◆ Problem requirements ◆
Go through the listing below and repeat it exactly, dropping the pictures.

◆ Dataset section ◆
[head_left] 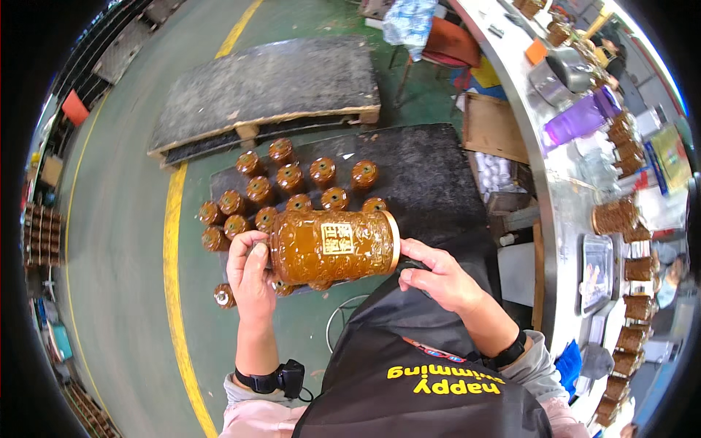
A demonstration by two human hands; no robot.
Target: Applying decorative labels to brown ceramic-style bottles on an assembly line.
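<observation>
A brown glazed jar [314, 252] with a raised pattern and a pale square panel of characters lies on its side in the air before me. Its left end is gripped by my left hand [250, 274], thumb and fingers closed around it. At the pale rim on the right end, my right hand [442, 277] pinches the edge, with part of the fingers hidden. Below and beyond the jar, several similar brown jars [290, 177] stand on a dark pallet [431, 164]. One more jar [224, 295] stands at the near left.
A second dark pallet [270, 80] lies beyond. To my right runs a long metal-edged workbench [544, 219] with a purple object [580, 117], a clear plastic tray [596, 270] and many jars. A red chair [449, 44] stands at the back. Yellow lines [173, 241] mark the green floor.
</observation>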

◆ Solution for this exercise ◆
[head_left] 
A demonstration by two human hands; no robot.
Target: Applying decorative labels to brown ceramic-style bottles on an assembly line.
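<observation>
A brown glazed jar [314, 252] with a raised pattern and a pale square panel of characters lies on its side in the air before me. Its left end is gripped by my left hand [250, 274], thumb and fingers closed around it. At the pale rim on the right end, my right hand [442, 277] pinches the edge, with part of the fingers hidden. Below and beyond the jar, several similar brown jars [290, 177] stand on a dark pallet [431, 164]. One more jar [224, 295] stands at the near left.
A second dark pallet [270, 80] lies beyond. To my right runs a long metal-edged workbench [544, 219] with a purple object [580, 117], a clear plastic tray [596, 270] and many jars. A red chair [449, 44] stands at the back. Yellow lines [173, 241] mark the green floor.
</observation>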

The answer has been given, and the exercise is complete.